* Instructions to follow *
Where does the string "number" appear in the listing below? Copy every line where it does.

* Recorded data *

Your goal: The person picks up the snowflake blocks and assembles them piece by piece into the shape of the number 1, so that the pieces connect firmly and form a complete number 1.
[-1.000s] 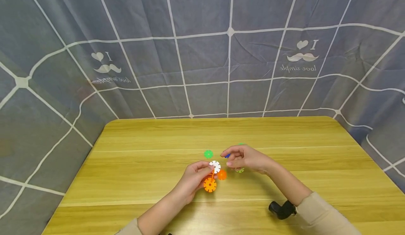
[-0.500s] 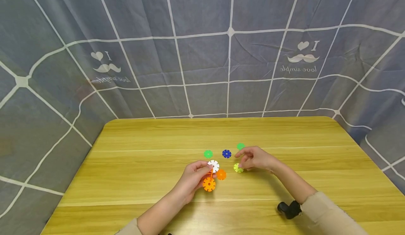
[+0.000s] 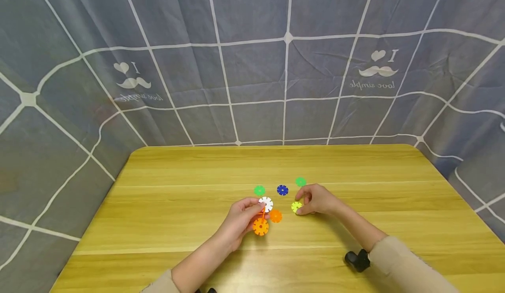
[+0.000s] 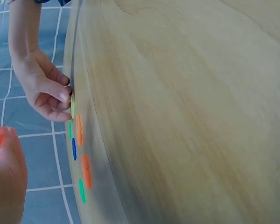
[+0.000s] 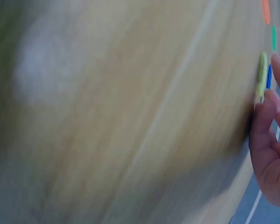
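Observation:
My left hand [image 3: 238, 218] holds a small joined piece of notched plastic discs between thumb and fingers, just above the table. In it a white disc [image 3: 268, 202] shows at the top, and an orange disc [image 3: 261, 227] hangs below, with another orange disc seen edge-on between them. My right hand [image 3: 318, 200] reaches over a yellow disc [image 3: 295, 206] lying flat on the table. The thumb touches its near edge; the bent index finger stands by the far edge, with a small gap visible in the right wrist view.
A loose orange disc [image 3: 276, 216], a blue disc [image 3: 282, 190] and two green discs, one left [image 3: 259, 190] and one right [image 3: 300, 181], lie on the wooden table [image 3: 177, 223]. In the left wrist view a second loose orange disc [image 4: 86, 171] shows. A grey curtain [image 3: 252, 78] hangs behind.
My right hand has moved right, from above the blue disc to the yellow disc, and its thumb has come to the near edge. The left hand and its joined discs stay nearly still.

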Action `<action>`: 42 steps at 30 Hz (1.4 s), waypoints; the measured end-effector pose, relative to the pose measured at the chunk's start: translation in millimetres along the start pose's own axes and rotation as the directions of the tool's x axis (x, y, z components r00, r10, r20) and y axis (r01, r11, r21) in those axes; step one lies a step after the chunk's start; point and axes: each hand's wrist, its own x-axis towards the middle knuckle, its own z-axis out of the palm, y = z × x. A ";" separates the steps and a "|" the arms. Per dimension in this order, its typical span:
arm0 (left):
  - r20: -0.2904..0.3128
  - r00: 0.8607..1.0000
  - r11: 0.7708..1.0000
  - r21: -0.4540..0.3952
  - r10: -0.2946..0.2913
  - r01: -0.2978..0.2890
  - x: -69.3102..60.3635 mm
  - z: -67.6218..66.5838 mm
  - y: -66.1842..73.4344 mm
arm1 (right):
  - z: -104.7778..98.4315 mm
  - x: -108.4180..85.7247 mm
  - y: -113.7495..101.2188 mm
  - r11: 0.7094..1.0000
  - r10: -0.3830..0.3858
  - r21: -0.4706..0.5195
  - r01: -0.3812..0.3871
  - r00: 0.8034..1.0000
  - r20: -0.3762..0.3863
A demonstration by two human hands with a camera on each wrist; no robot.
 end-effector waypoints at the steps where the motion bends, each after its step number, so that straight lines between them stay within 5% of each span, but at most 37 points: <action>1: -0.001 1.000 1.000 0.000 -0.002 0.002 0.1 -0.1 0.0 | 2.0 0.9 -0.3 0.999 -0.003 -0.046 0.003 1.000 -0.012; 5: 0.000 1.000 1.000 -0.005 0.002 -0.002 0.5 -0.1 -0.3 | 7.2 2.3 -2.1 0.988 -0.009 -0.158 0.001 0.999 -0.046; 8: -0.001 1.000 1.000 -0.008 0.004 -0.004 0.6 0.1 -0.3 | 7.4 1.8 -2.9 0.988 -0.014 -0.154 0.006 0.999 -0.046; 21: 0.007 1.000 1.000 -0.009 0.000 0.000 2.1 1.7 1.0 | 0.5 2.4 -1.9 0.992 -0.024 0.125 0.018 0.999 0.044; 29: 0.000 1.000 1.000 0.006 -0.002 0.002 2.6 2.1 -0.7 | 0.7 3.7 -6.7 0.976 -0.046 0.218 0.026 0.995 0.084; 42: 0.010 1.000 1.000 -0.011 0.004 -0.004 3.1 3.5 -0.3 | -1.9 2.0 -27.3 0.957 -0.065 0.287 0.050 0.997 0.041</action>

* Result *
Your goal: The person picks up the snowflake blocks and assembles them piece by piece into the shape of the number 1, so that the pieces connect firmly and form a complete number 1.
 end-effector waypoints at the steps where the motion bends, each after its step number, so that straight lines between them stay within 5% of each span, but at most 37 points: <action>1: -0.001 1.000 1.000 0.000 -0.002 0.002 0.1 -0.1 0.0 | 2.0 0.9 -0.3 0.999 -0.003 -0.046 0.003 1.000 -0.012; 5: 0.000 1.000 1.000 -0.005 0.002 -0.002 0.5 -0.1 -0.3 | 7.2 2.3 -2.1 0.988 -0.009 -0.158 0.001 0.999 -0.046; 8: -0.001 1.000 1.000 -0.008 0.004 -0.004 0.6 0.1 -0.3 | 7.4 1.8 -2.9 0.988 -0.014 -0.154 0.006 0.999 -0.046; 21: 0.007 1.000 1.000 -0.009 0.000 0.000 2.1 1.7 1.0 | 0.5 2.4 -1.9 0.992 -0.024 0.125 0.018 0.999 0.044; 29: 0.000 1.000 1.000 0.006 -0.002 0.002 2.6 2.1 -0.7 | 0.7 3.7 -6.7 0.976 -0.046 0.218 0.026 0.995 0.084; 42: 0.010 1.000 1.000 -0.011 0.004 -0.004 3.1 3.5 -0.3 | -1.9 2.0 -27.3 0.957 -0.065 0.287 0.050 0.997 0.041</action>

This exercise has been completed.